Why Do Wind Farms Care About Sticky South Jersey Mud?
Driving through fertile farmlands of South Jersey adjacent to the nutrient poor soils of the Pine Barrens reminds geologists of the importance of the underlying geology. Glauconite is a green potassium iron phyllosilicate mineral familiar to most New Jersey geologists because it provides fertile farmlands in the “marls” of the coastal plain. The Cretaceous-Paleogene outcrop (i.e., the geologic boundary marking the end of the Mesozoic and the large extinction event that killed the dinosaurs) paralleling the NJ Turnpike is rich in glauconite, whereas the beachy sands of the Kirkwood-Cohansey Formations found in the Pine Barrens are rich in quartz. Since the time of Lyell, geologists recognized that these New Jersey glauconite layers were deposited during intervals of sea-level rise in continental shelf environments. These glauconite deposits are not only found onshore in New Jersey, but are also buried offshore beneath the modern continental shelf.

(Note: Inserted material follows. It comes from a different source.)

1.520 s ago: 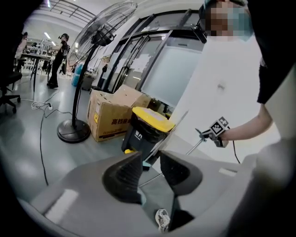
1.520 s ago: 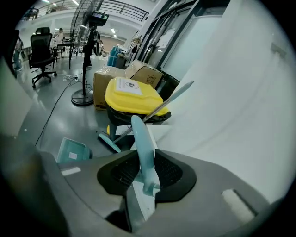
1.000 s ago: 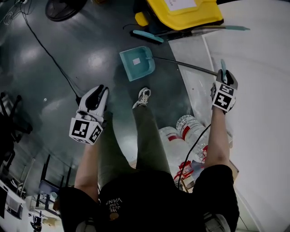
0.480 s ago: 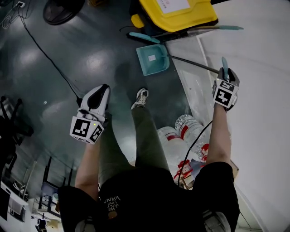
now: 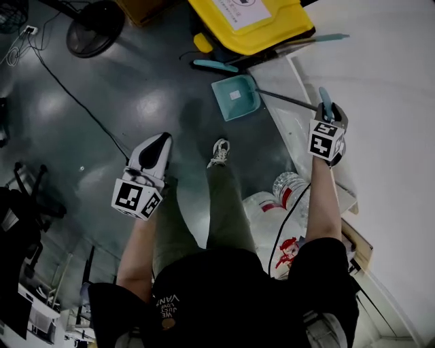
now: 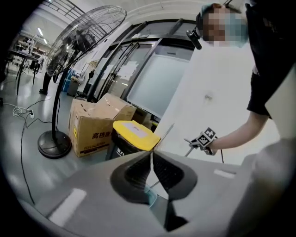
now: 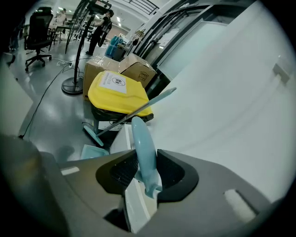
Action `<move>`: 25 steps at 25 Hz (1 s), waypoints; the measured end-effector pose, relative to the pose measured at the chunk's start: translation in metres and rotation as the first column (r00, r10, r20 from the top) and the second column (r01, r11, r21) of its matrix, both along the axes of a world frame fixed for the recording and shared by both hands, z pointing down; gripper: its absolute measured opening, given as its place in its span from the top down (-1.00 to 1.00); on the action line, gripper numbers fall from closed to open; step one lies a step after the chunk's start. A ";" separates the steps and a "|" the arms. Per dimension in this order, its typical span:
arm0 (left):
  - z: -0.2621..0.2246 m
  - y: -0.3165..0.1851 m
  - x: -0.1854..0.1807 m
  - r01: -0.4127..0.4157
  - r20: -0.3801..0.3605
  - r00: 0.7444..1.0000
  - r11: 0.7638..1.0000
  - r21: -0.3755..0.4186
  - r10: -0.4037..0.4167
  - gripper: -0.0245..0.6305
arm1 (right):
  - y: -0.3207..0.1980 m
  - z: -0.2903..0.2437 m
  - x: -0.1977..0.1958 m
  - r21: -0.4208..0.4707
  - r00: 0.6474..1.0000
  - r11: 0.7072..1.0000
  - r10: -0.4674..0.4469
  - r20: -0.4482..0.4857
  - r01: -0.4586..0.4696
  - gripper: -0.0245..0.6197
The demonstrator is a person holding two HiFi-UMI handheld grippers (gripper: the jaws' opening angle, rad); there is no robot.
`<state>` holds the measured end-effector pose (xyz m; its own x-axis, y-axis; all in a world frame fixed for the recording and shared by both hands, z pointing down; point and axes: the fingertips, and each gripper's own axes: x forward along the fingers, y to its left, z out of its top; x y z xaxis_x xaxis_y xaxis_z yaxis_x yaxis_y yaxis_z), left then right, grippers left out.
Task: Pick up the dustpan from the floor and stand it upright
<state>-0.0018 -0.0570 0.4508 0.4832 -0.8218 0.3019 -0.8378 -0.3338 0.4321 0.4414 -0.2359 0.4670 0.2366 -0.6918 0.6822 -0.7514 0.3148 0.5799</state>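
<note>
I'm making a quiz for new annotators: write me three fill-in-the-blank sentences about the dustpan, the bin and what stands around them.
1. In the head view the dustpan is seen between the person's shoe and the ___-lidded bin.
2. In the left gripper view the cardboard box stands between that bin and the pedestal ___.
3. A black cable runs across the grey ___.
Missing words: yellow; fan; floor.

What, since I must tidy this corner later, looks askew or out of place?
The dustpan is not yet upright: it slants from the right gripper, which clamps its handle tip. A broom leans slanted across the yellow-lidded bin, and large water bottles crowd the floor by the wall.
</note>
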 end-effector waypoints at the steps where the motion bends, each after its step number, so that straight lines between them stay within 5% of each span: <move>1: -0.002 0.000 0.000 -0.007 0.002 1.000 1.000 0.001 0.007 0.71 | 0.003 0.001 -0.001 -0.001 1.000 1.000 0.003 0.004 -0.003 0.56; 25: -0.074 0.036 0.004 -0.135 0.021 0.991 0.990 0.028 0.134 0.76 | 0.069 -0.005 -0.076 -0.048 0.962 0.998 0.056 0.269 -0.044 0.52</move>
<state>0.0017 -0.0206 0.3772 0.5845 -0.7583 0.2888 -0.7923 -0.4565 0.4049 0.3654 -0.1668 0.4619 0.0732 -0.6537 0.7532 -0.8937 0.2922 0.3405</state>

Not only are glauconite deposits important in soil and sea-level studies, but they have also become an important obstacle in engineering. Engineers installing offshore wind farms within these deep continental shelf geologic layers are finding that the unusual properties of this mineral pose unique geotechnical challenges. Specifically, glauconite grains tend to easily shatter into gummy, thick, sticky muds when disturbed by drilling or installing foundations due to its crushability. To address these challenges, a team of Rutgers scientists led by Rutgers Professor Ken Miller together with University of Massachusetts Professors Zack Westgate (University of Massachusetts Amherst) and Ryan Beemer (University of Massachusetts Dartmouth), as well as Haley & Aldrich Geotechnical Consulting, were contracted by a Joint Industry Partnership led by the Norwegian Geotechnical Institute through support from with two major offshore energy developers to locate sites to study the geotechnical properties of glauconite.

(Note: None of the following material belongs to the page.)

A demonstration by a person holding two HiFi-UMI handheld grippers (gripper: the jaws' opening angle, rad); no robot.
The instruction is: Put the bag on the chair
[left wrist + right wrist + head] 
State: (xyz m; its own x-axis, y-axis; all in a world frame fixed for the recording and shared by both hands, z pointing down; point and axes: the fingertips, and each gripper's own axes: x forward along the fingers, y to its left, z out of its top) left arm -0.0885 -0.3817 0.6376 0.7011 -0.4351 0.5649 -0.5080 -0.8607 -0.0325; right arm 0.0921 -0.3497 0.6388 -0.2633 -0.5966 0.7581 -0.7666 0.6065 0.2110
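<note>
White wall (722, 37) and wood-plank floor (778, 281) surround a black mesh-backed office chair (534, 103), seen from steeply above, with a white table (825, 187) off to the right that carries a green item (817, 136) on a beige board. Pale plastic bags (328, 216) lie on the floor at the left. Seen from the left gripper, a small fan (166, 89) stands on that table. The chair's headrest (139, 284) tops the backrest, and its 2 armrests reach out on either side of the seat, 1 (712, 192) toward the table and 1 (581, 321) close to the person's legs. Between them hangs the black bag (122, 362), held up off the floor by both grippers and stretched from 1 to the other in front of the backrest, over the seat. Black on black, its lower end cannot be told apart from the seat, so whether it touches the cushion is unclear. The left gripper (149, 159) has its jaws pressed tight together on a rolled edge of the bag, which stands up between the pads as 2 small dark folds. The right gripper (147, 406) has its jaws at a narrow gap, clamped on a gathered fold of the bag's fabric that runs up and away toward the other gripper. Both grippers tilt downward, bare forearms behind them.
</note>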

After an extensive hunt, the Search Farm in Upper Freehold Township was identified as an ideal location for tests. The site, owned by William (Bill) Search, is adjacent to the “Contact Creek” and Crosswicks Creek outcrops first recognized by Dick Olsson in 1960, as containing the contact between the Cretaceous (K) and Paleogene (Pg) and a major mass extinction, the K/Pg boundary. Drilling on the Search Farm in 2009 to study the K/Pg boundary showed that this site has a ~50 ft thick layer of glauconite sands comprising the Paleocene Hornerstown Formation overlying the Maastrichtian Navesink “greensands”. Both deposited on the middle continental shelf during a rise in sea level that inundated this area, and a world-class K/Pg boundary. Mr. Search agreed to lend his farm to the cause of science again in 2022.
From February to April, engineering studies were conducted on the greensands to evaluate their geotechnical properties. Work is still ongoing, but the knowledge obtained from these studies will inform future efforts to establish offshore wind farms. When asked about the significance of this project, Dr. Westgate stated “This project represents the first major joint industry field scale research effort in the US related to pile foundations for offshore wind. The amount of instrumentation deployed and data being collected for various aspects of pile foundation installation and performance will provide a solid basis for assessing the impact of glauconitic sands on East Coast developments.”